▶ **Task statement**
Everything in the listing below needs to be retyped exactly.

▶ **Dataset content**
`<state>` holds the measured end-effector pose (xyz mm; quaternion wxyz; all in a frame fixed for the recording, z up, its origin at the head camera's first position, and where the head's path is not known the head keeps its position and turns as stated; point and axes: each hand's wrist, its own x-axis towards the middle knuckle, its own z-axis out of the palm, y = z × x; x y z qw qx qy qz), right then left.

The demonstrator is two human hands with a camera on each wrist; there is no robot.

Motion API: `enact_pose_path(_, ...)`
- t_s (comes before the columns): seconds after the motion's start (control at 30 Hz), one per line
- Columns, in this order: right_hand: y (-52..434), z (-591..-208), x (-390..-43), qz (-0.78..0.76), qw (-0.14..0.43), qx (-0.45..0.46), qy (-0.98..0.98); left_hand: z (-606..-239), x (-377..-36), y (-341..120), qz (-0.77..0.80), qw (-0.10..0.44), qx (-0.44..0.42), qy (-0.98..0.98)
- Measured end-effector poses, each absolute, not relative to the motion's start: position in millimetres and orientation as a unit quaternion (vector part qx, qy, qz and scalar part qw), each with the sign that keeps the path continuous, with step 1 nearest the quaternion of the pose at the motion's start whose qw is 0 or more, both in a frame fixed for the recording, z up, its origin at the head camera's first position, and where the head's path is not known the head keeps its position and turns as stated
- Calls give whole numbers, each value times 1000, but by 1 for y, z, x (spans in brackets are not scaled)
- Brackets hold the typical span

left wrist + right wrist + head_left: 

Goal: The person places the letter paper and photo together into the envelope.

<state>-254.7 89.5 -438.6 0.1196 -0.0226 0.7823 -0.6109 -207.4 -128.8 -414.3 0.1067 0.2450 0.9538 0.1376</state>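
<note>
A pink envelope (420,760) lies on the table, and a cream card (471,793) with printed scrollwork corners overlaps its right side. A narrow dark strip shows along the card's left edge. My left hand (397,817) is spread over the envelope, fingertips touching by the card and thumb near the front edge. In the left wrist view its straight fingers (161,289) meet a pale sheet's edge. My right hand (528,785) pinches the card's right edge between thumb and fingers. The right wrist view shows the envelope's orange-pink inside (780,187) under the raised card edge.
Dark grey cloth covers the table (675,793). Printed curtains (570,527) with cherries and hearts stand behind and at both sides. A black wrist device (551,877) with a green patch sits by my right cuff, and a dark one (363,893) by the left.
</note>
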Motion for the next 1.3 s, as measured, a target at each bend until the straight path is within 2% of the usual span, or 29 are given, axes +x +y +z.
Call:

▶ **Finished exercise**
`<state>` holds the measured end-effector pose (xyz mm; quaternion wxyz; all in a frame fixed for the recording, z up, its origin at the head camera's first position, and where the head's path is not known the head keeps its position and turns as stated; point and axes: each hand's wrist, its own x-axis towards the middle knuckle, its own z-axis out of the palm, y = z × x; x y z qw qx qy qz), right then left.

The demonstrator is two human hands with a camera on each wrist; there is no robot.

Motion API: `enact_pose_path(_, ...)`
- t_s (comes before the columns): seconds after the motion's start (control at 30 Hz), one per line
- Columns, in this order: right_hand: y (-52..434), z (-591..-208), x (-390..-43), qz (-0.78..0.76), qw (-0.14..0.43), qx (-0.45..0.46), qy (-0.98..0.98); left_hand: z (-606..-239), x (-377..-36), y (-341..120), qz (-0.77..0.80), qw (-0.10..0.44), qx (-0.44..0.42), qy (-0.98..0.98)
- Measured end-effector poses, each absolute, not relative to the motion's start: position in millimetres and orientation as a unit quaternion (vector part qx, qy, qz and scalar part qw), each with the sign that keeps the path continuous, with step 1 nearest the quaternion of the pose at the motion's start whose qw is 0 or more, both in a frame fixed for the recording, z up, its origin at the head camera's first position, and where the head's path is not known the head keeps its position and turns as stated
- Calls give whole numbers, each value times 1000, but by 1 for y, z, x (spans in brackets are not scaled)
- Brackets hold the typical span

left wrist + right wrist + head_left: 

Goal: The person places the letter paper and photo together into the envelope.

<state>-254.7 89.5 -438.6 0.1196 -0.0226 0.7823 -0.6109 -207.4 -128.8 -414.3 0.1067 0.2450 0.9538 0.1376</state>
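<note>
A pink envelope (420,760) lies on the table, and a cream card (471,793) with printed scrollwork corners overlaps its right side. A narrow dark strip shows along the card's left edge. My left hand (397,817) is spread over the envelope, fingertips touching by the card and thumb near the front edge. In the left wrist view its straight fingers (161,289) meet a pale sheet's edge. My right hand (528,785) pinches the card's right edge between thumb and fingers. The right wrist view shows the envelope's orange-pink inside (780,187) under the raised card edge.
Dark grey cloth covers the table (675,793). Printed curtains (570,527) with cherries and hearts stand behind and at both sides. A black wrist device (551,877) with a green patch sits by my right cuff, and a dark one (363,893) by the left.
</note>
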Motion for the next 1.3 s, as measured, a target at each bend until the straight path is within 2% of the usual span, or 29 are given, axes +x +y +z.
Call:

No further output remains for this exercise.